PROMPT → Copy the listing below in full, exactly as given.
START RAW DATA
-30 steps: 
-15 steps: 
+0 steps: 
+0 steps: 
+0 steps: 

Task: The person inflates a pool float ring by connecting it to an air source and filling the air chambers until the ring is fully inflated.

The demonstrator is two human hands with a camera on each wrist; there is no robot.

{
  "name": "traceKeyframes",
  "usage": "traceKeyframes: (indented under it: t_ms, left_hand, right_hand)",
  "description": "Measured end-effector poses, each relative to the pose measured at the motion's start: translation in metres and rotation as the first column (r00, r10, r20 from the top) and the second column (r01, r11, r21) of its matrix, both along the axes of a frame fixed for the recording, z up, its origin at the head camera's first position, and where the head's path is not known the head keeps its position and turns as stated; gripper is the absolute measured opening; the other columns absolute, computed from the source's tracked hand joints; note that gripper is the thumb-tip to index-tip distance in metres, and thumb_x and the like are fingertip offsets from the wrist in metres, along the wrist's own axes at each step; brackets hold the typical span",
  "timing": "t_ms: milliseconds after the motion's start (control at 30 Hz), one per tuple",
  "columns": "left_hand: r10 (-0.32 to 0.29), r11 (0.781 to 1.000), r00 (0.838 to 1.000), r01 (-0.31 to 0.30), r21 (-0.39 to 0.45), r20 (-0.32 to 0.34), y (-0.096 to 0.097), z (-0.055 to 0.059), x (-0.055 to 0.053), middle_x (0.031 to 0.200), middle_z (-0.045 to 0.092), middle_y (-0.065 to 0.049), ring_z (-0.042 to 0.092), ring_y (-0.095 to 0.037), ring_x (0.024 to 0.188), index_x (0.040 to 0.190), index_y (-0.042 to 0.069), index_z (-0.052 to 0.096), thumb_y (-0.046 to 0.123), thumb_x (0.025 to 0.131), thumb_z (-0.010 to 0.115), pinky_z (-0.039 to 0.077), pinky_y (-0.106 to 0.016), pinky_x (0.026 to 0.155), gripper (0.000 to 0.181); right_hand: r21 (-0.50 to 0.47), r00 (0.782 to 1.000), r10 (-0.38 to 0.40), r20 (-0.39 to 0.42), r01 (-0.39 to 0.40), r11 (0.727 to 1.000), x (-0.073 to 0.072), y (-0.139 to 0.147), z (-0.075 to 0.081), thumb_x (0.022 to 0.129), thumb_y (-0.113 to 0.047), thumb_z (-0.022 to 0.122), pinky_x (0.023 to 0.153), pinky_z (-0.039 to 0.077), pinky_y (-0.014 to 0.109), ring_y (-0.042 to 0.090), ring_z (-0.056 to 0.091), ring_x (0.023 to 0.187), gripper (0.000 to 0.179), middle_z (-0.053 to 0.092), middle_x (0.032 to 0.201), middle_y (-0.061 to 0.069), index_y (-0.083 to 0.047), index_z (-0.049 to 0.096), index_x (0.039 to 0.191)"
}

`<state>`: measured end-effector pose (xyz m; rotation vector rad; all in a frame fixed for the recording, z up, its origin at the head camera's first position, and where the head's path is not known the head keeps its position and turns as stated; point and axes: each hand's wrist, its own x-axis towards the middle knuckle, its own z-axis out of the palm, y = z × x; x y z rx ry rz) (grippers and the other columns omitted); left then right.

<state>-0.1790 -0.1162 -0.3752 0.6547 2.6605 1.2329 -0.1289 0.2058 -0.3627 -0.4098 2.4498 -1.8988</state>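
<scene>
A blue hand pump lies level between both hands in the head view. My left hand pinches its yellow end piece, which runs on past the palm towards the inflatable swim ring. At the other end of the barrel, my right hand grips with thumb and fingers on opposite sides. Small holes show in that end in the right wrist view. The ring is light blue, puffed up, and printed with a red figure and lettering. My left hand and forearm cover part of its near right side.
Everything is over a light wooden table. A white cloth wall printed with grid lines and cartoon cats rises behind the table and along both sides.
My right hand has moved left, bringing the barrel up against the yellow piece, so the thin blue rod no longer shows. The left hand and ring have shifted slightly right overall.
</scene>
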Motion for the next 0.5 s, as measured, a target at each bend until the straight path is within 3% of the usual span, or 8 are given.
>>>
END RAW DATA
WRITTEN RESPONSE →
-30 steps: 
-15 steps: 
+0 steps: 
+0 steps: 
+0 steps: 

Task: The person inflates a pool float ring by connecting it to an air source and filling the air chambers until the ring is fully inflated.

The demonstrator is two human hands with a camera on each wrist; there is no robot.

{
  "name": "traceKeyframes",
  "usage": "traceKeyframes: (indented under it: t_ms, left_hand, right_hand)",
  "description": "Measured end-effector poses, each relative to the pose measured at the motion's start: translation in metres and rotation as the first column (r00, r10, r20 from the top) and the second column (r01, r11, r21) of its matrix, both along the axes of a frame fixed for the recording, z up, its origin at the head camera's first position, and where the head's path is not known the head keeps its position and turns as stated; gripper is the absolute measured opening; the other columns absolute, computed from the source's tracked hand joints; note that gripper is the thumb-tip to index-tip distance in metres, and thumb_x and the like are fingertip offsets from the wrist in metres, along the wrist's own axes at each step; brackets hold the typical span",
  "timing": "t_ms: milliseconds after the motion's start (control at 30 Hz), one per tuple",
  "columns": "left_hand: r10 (-0.32 to 0.29), r11 (0.781 to 1.000), r00 (0.838 to 1.000), r01 (-0.31 to 0.30), r21 (-0.39 to 0.45), r20 (-0.32 to 0.34), y (-0.096 to 0.097), z (-0.055 to 0.059), x (-0.055 to 0.053), middle_x (0.031 to 0.200), middle_z (-0.045 to 0.092), middle_y (-0.065 to 0.049), ring_z (-0.042 to 0.092), ring_y (-0.095 to 0.037), ring_x (0.024 to 0.188), index_x (0.040 to 0.190), index_y (-0.042 to 0.069), index_z (-0.052 to 0.096), thumb_y (-0.046 to 0.123), thumb_x (0.025 to 0.131), thumb_z (-0.010 to 0.115), pinky_z (-0.039 to 0.077), pinky_y (-0.106 to 0.016), pinky_x (0.026 to 0.155), gripper (0.000 to 0.181); right_hand: r21 (-0.50 to 0.47), r00 (0.782 to 1.000), r10 (-0.38 to 0.40), r20 (-0.39 to 0.42), r01 (-0.39 to 0.40), r11 (0.727 to 1.000), x (-0.073 to 0.072), y (-0.139 to 0.147), z (-0.075 to 0.081), thumb_x (0.022 to 0.129), thumb_y (-0.113 to 0.047), thumb_z (-0.022 to 0.122), pinky_x (0.023 to 0.153), pinky_z (-0.039 to 0.077), pinky_y (-0.014 to 0.109), ring_y (-0.042 to 0.090), ring_z (-0.056 to 0.091), ring_x (0.023 to 0.187), gripper (0.000 to 0.179), middle_z (-0.053 to 0.092), middle_x (0.032 to 0.201), middle_y (-0.061 to 0.069), index_y (-0.083 to 0.047), index_z (-0.049 to 0.096), index_x (0.039 to 0.191)"
}

`<state>`: measured end-effector pose (xyz m; rotation vector rad; all in a frame fixed for the recording, z up, its origin at the head camera's first position, and where the head's path is not known the head keeps its position and turns as stated; point and axes: each hand's wrist, its own x-axis towards the middle knuckle, its own z-axis out of the palm, y = z × x; x y z rx ry rz) (grippers and the other columns omitted); left then right.

<state>-0.1790 -0.1162 -0.3752 0.6547 2.6605 1.2329 -0.1289 0.2058 -0.3627 -0.4098 2.4498 -1.8988</state>
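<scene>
A blue hand pump lies level between both hands in the head view. My left hand pinches its yellow end piece, which runs on past the palm towards the inflatable swim ring. At the other end of the barrel, my right hand grips with thumb and fingers on opposite sides. Small holes show in that end in the right wrist view. The ring is light blue, puffed up, and printed with a red figure and lettering. My left hand and forearm cover part of its near right side.
Everything is over a light wooden table. A white cloth wall printed with grid lines and cartoon cats rises behind the table and along both sides.
My right hand has moved left, bringing the barrel up against the yellow piece, so the thin blue rod no longer shows. The left hand and ring have shifted slightly right overall.
</scene>
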Motion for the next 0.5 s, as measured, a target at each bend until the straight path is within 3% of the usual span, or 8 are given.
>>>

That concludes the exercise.